Depuis qu’il a commencé à créer, l’oeuvre de l’artiste se nourrit de son monde intérieur, un monde très riche : ouverture, curiosité intellectuelle, sensibilité, esthétique marquent sa personnalité. Intérêt pour la philosophie, pour les religions et les cultures du monde, éclectisme allant jusqu’aux tarots, c’est tout cela qui est en jeu. Son site internet (www.guiran.com) en donne un bel aperçu.

On ne peut qu’être ébahi par la multiplicité des facettes et des compétences de Stéphane. Pleinement artiste, il est aussi le concepteur qui imagine la manière dont il va réaliser une série de créations, l’entrepreneur qui met en oeuvre, l’ingénieur qui calcule les caractéristiques physiques de ses œuvres, l’ouvrier qui les réalise matériellement, et enfin l’éditeur qui produit ses beaux recueils. Il allie avec subtilité des qualités a priori contradictoires, la rationalité des calculs et l’impermanence – pour reprendre un de ses mots récurrents – de la création. L’amour des mots et le scalpel de la découpe. Le souci du détail et la vision en grand. Le travail du métal et celui du cristal.

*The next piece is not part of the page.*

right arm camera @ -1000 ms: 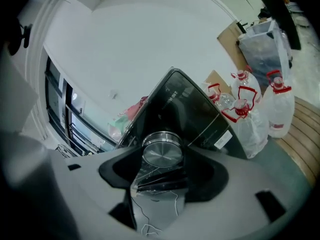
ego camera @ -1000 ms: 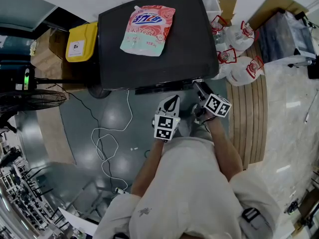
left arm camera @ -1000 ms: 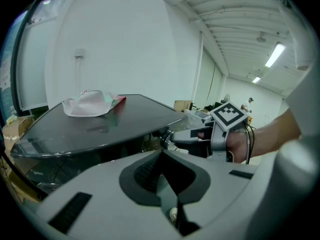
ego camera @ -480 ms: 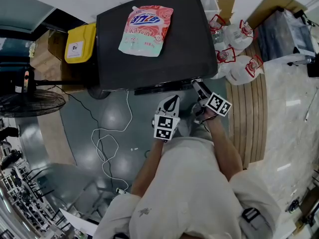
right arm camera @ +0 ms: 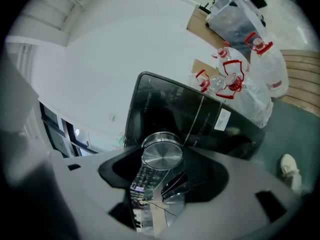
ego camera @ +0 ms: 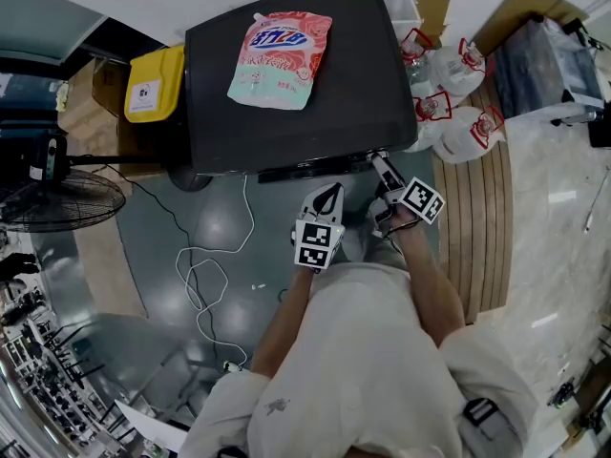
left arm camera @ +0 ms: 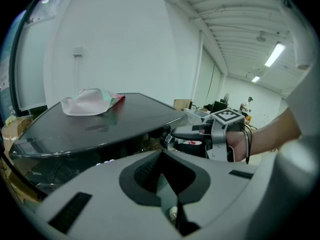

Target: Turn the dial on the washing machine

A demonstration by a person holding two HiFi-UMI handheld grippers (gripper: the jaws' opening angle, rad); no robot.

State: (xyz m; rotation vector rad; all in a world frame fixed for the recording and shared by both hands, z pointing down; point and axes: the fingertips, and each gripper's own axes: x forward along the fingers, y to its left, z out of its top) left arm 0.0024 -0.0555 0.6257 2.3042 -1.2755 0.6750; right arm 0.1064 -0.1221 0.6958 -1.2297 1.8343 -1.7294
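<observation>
My right gripper point(ego camera: 383, 164) is clamped on the dial point(right arm camera: 161, 156), a round silver knob on the front panel of the washing machine point(ego camera: 296, 113), near the machine's front right corner. My left gripper point(ego camera: 330, 190) hangs just in front of the panel with its jaws together, holding nothing.

The main risk I see is slip. The dial's rim looks smooth and polished, so if I roll my wrist faster than the grip allows, the pads could skate round it and the setting would not change. Rolling off-centre could also pry at the knob.

The dial faces straight out from the panel toward me. It has no long side, and its turning axis runs level, in line with my right gripper. A detergent pouch point(ego camera: 280, 57) lies on the lid, well clear.
</observation>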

Artiste aux multiples talents, Stéphane Guiran est aussi un être généreux qui met son inventivité au service de son village. Il est reconnaissant à Eygalières et à ses habitants de lui avoir permis d’avancer dans son parcours et, par diverses initiatives, cherche à leur rendre un peu de ce qu’il a reçu. C’est ainsi qu’il a l’idée des « Rendez-vous Calan d’Art », qu’il mettra sur pied avec ses amis Louis Winsberg et Francis Guerrier (voir leurs portraits dans cette Galerie) et qui a connu sa dixième édition en 2018. Et c’est ainsi que, pour prolonger jusqu’à fin octobre la saison touristique à Eygalières, il invente un concept original : un événement multiforme alliant dans un même projet les artistes plasticiens, musiciens, écrivains, poètes, et les commerçants d’Eygalières. Chaque week-end d’octobre, au cours du festival d’art qu’il intitule « Sous les feuilles d’automne », le public est invité à découvrir une installation dans l’église Saint-Laurent, parcourir une exposition d’œuvres de petit format, participer à des colloques, écouter des concerts dans les cafés et restaurants du village. Pour la première édition en 2016, il crée « Les Voix Lactées », très belle installation rassemblant autour du cristal une série d’improvisations imaginées et filmées par lui. Il est aussi l’un des moteurs de l’aventure collective qui aboutit à la création du Café de la place. Et si, faute de temps, Stéphane est aujourd’hui un peu en retrait, il reste présent et attentif, heureux de voir ses initiatives se poursuivre et progresser.

Arrivé à la cinquantaine, Stéphane Guiran sait aujourd’hui ce qu’il veut suggérer aux autres, transmettre de son ressenti, et comment le faire, bien que son art ait certainement vocation à évoluer encore. Cet artiste accompli, dont les œuvres rayonnent par-delà nos frontières, est aussi un homme attaché à son village, auquel il a beaucoup donné et qui peut lui en être reconnaissant.